Namun, itu ketika kami masih sepenuhnya bergabung dengan dewa dan dewi—Horus bergabung denganku, Isis bergabung dengan Sadie. Kami telah melepas kekuatan itu karena sangat berbahaya. Sampai kami mampu mengendalikan kekuatan kami sendiri dengan lebih baik, menyediakan tubuh perantara untuk dihuni dewa-dewa Mesir bisa membuat kami menjadi gila atau membuat kami terbakar dalam arti yang sesunggguhnya.
Sekarang, yang kami miliki hanyalah sihir kami yang terbatas. Itu menyulitkan kami melakukan hal-hal penting—seperti berusaha tidak mati ketika sesosok monster menjadi hidup dan ingin membunuh kami.
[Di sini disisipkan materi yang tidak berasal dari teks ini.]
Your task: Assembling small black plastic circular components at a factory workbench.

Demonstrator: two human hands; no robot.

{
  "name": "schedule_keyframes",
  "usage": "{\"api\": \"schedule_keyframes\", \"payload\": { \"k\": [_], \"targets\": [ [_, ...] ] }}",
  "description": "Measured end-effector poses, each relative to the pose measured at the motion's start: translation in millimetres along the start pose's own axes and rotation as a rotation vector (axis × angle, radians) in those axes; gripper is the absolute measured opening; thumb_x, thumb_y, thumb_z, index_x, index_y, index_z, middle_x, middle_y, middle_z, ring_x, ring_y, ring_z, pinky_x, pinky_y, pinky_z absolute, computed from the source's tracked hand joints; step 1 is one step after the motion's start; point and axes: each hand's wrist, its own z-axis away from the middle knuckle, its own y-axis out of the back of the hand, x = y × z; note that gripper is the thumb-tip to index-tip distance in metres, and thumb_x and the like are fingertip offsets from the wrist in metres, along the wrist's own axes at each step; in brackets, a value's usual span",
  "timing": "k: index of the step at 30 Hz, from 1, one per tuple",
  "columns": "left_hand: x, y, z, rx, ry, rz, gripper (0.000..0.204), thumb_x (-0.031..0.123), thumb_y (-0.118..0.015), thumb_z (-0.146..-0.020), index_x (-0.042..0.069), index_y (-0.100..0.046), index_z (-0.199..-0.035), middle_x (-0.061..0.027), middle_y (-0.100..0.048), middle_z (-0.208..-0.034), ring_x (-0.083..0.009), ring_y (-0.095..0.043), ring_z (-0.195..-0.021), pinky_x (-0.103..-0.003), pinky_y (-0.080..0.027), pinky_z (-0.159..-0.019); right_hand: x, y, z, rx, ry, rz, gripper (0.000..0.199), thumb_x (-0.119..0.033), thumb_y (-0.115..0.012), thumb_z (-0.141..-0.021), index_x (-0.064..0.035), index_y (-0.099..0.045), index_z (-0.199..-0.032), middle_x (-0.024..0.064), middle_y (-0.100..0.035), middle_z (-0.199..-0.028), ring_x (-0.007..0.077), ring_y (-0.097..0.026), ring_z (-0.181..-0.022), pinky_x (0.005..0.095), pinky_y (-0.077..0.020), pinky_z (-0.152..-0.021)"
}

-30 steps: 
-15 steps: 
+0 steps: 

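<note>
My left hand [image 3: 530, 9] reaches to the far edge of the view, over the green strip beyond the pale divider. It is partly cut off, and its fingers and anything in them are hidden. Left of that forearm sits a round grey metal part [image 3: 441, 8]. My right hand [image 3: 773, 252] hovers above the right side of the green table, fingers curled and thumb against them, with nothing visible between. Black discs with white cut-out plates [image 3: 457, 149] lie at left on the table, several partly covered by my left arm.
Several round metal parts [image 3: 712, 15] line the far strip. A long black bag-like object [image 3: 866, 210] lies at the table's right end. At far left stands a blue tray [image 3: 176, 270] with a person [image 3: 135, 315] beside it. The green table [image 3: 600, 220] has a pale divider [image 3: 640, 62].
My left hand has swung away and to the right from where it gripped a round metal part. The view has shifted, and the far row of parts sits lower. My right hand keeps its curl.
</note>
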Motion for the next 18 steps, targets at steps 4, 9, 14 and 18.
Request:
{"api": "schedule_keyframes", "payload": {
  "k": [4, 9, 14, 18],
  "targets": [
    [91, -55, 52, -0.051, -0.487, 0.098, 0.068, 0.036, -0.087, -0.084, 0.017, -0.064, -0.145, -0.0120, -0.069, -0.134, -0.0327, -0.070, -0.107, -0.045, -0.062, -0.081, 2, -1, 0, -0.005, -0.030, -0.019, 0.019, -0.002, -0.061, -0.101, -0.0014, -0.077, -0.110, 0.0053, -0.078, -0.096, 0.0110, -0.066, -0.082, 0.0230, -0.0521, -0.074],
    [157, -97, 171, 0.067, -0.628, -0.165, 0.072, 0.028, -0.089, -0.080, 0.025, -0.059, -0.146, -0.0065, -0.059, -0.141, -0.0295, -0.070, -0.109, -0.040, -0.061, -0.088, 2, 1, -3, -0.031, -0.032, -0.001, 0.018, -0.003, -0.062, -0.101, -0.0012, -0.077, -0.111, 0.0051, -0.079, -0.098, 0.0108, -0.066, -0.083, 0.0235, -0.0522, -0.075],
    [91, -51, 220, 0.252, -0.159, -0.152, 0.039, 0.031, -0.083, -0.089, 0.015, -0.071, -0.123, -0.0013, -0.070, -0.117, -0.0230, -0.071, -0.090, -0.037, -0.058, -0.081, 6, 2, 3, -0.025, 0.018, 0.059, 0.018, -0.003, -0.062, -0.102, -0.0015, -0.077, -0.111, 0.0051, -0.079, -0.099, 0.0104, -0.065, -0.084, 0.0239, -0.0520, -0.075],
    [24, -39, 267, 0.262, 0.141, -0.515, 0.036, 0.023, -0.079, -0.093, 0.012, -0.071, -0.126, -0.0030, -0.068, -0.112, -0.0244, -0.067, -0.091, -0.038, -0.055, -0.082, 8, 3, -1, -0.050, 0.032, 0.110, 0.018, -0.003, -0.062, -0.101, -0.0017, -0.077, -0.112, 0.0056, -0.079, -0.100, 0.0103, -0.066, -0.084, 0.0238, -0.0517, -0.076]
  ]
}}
Griffin itu bergerak hingga kami bisa melihat seluruh tubuhnya. Makhluk itu berukuran dua kali singa biasa, bulunya yang emas kemerahan tertutupi debu batu kapur. Ekornya dihiasi bulu-bulu runcing yang tampak sekeras dan setajam belati. Dengan sekali kibasan, ekor itu meremukkan lempengan batu tempatnya berasal. Kedua sayapnya yang kaku dan tajam sekarang menegak di punggungnya. Ketika si griffin bergerak, kedua sayap itu mengepak-ngepak sedemikian cepat sampai-sampai tampak kabur dan mengeluarkan suara dengungan seperti sayap kolibri terbesar dan tergarang di dunia.
Si griffin memakukan matanya yang lapar pada Sadie. Nyala api berwarna putih masih menyelubungi tangan Sadie beserta gulungan papirus itu, dan si griffin tampaknya menganggap hal itu sebagai semacam tantangan. Aku sudah sering mendengar suara pekikan elang—hei, aku sendiri pernah menjadi elang satu atau dua kali—tetapi ketika makhluk ini membuka paruhnya, ia mengeluarkan lengkingan yang membuat jendela bergetar dan bulu kudukku meremang.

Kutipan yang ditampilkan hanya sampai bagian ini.